Michael Lauer beendete sein Studium in Weimar im Fach klassische Gitarre und widmete sich seitdem  ausschließlich der Flamencogitarre und der Musik der spanischen Zigeuner.

In dem sehr gut besuchten Konzert im Gewölbekeller der Stadtbücherei zeigte er eindrucksvoll seine Auffassung dieser Kunst in ihrer ganzen Vielfalt als Ausdruck des Lebensgefühls eines Volkes, dass die Liebe,unbändige Freude, den Schmerz und den Tod  besingt.

 Der Flamenco ist eine Improvisationskunst, die auf typischen rhythmischen und harmonischen Grundlagen basiert, innerhalb dieser der Künstler sich improvisatorisch bewegen. kann und es war faszinierend zu hören, wie „ El Sajon“ dt. der Sachse damit umging.

Nach Aussage des Künstlerkomponisten entstehen seine Titel aus einer Stimmung oder gegebenem Anlaß heraus, wie der erste Titel Sehnsucht nach Bernarda Albas Haus, werden aufbauend auf den Tanzformen Bulerias, Soleares, Rondena u.a. improvisatorisch erfunden und entwickeln sich im Laufe der Zeit zu einem eigenständigen Werk.

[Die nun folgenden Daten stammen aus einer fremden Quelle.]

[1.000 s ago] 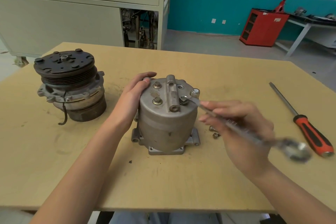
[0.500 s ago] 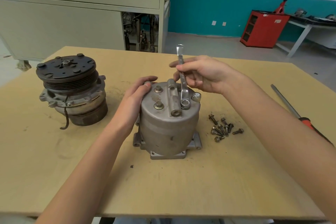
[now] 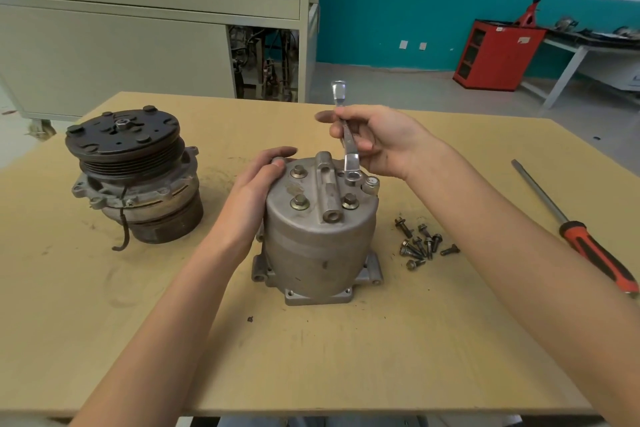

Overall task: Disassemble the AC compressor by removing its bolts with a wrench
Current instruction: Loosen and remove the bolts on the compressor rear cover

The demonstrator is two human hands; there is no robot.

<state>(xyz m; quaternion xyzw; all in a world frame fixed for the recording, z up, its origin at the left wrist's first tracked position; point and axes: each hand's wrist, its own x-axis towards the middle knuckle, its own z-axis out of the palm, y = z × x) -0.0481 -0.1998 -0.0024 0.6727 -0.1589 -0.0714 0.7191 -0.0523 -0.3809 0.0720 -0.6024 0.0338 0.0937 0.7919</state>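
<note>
head view: single camera
compressor [image 3: 318, 239]: upright, mid table [image 3: 346, 357]; left hand [image 3: 256, 180] cups its top rim, fingers curled over
wrench [image 3: 348, 146]: pinched in right hand [image 3: 384, 140]; ring end on a far top bolt
loose bolts [image 3: 420, 246]: heaped near compressor's right

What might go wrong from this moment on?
The wrench, held by the right hand, rises steeply from the bolt; its ring may slip off. Only the left hand steadies the free-standing compressor housing, so it might twist. The right forearm could scatter the loose bolts.

No legible text, label or number anywhere
</note>
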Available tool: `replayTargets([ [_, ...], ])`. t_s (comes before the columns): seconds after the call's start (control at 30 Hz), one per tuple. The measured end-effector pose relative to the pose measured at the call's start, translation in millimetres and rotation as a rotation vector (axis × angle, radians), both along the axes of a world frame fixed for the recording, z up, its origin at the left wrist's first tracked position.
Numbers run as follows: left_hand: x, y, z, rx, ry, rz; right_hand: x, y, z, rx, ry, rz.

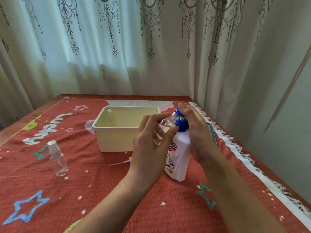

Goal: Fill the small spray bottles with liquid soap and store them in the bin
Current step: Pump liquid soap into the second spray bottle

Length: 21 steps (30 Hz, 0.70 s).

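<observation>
My left hand point(149, 145) grips a small clear spray bottle point(164, 127) without its top, tilted with its open neck under the spout of the blue pump point(180, 121). The pump tops a white liquid soap bottle point(178, 158) standing on the table. My right hand point(196, 132) rests over the pump head with its fingers on top. A loose white spray top with its tube point(120, 163) lies on the cloth in front of the cream bin point(116, 137). Another small bottle's white top point(109, 113) shows inside the bin. A capped empty spray bottle point(58, 158) stands at the left.
A red patterned cloth point(101, 190) with stars covers the table; its white fringe point(239, 148) runs along the right edge. Curtains point(117, 47) hang close behind the table. A grey flat object point(212, 132) lies behind my right hand, mostly hidden.
</observation>
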<state>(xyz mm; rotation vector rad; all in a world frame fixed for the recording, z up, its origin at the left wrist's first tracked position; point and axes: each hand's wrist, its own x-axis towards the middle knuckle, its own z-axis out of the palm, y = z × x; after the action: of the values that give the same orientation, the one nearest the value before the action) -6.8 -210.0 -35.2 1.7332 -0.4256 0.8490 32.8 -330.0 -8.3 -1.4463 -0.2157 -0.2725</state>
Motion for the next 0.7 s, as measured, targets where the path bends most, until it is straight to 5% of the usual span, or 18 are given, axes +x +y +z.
replayTargets([
  [0.7, -1.9, 0.0, -0.6, -0.003, 0.029, -0.024, -0.6, 0.0, -0.2, 0.009, 0.005, -0.012],
])
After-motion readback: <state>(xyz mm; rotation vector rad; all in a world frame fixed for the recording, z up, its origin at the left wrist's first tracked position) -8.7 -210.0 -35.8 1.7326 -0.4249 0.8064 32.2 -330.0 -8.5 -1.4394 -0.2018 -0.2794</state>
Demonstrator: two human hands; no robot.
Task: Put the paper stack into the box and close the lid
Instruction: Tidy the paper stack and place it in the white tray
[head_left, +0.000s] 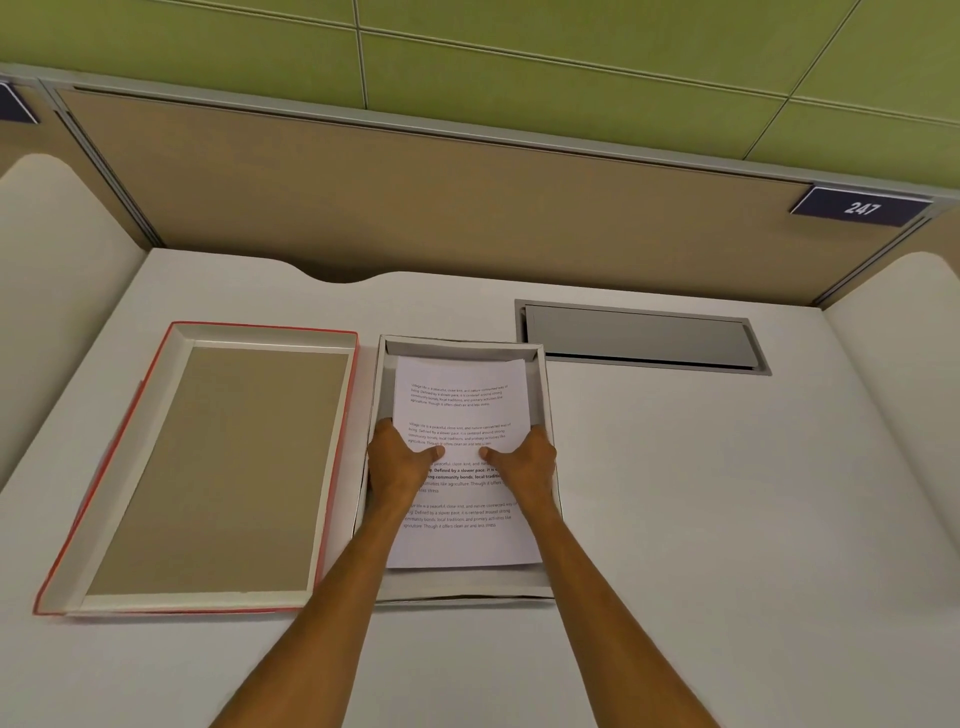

Das Publikum ließ sich vom suggestiven Spiel des Künstlers einfangen, der begleitet wurde von seinem Sohn Simon (Percussion) und Christian Pechstädt ( Violine).

Besonders hervorzuheben wären die Sehnsucht der Adela (Rondena), das erste Stück, welches wirkungsvoll und virtuos die ganze Breite des Ausdrucks des Flamencos zeigte, der Tango, welcher Einflüsse der Musik Piazollas hören ließ oder die Unruhe mit dem anschließenden sehr zu Herzen gehenden melancholischen Cancion.

Mit Soli Sombra- Licht und Schatten als Schlussstück und der sehr rasante Zugabe Amigo in der Form einer Rumba entließen die Künstler ein glückliches Publikum.